After 54 years of waking up each morning with a sense of dread, it all went away.

I used to open my eyes, stretch and take a deep breath in (one reason we stretch), then exhale in a long sigh. I was not breathing normally.

But last year I learned how to breathe — and I learned not to sigh.

So let me tell you the story of how I became a convert to Breathing Normalization, how I learned the secrets of a Russian doctor who fought in WWII and lived a full life until 2003, and why it matters.

Alone in a cold place

A brief background: I moved, sans husband, last winter. As I’d lived in Arizona for 20 years, the winter in Arkansas was cold and wet. I knew no one and had little work to do. Most of my time was spent walking my dogs and searching Upwork for freelance writing jobs.

It felt like I was out of breath frequently. Especially awakening, I felt like I was almost suffocating.

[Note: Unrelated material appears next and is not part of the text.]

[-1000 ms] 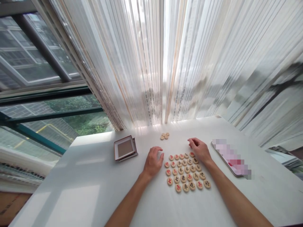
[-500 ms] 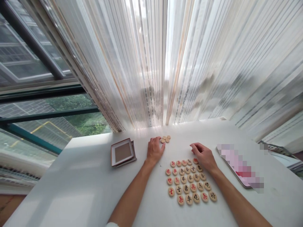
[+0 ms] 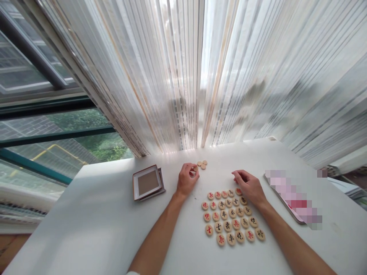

I’d also just gotten over a mysterious case of bloating that lasted for two months.

One day I suddenly realized that the bloating and the lack of breath were connected. I was gulping air, especially when I was rushing around — particularly when I was in the kitchen in a rush to cook a meal.

I was breathing through my mouth and it also made me feel panicky. But it had become my normal state over a period of a couple of years. Gulp air, panic, develop bloat.

Photo: AdobeStock

I googled “breathing through your nose.”

Free videos!

It was then I fell into a very cozy, warm and wonderful rabbit hole.

The Breathing Center, with a tad of hippy-dippy but much heftier dose of common sense, came into my townhome. There were many free videos and I watched them all. Most of them were of Sasha, who was explaining the Buteyko Breathing Method of ‘breathing normalization.’

He famously said, “You should breathe…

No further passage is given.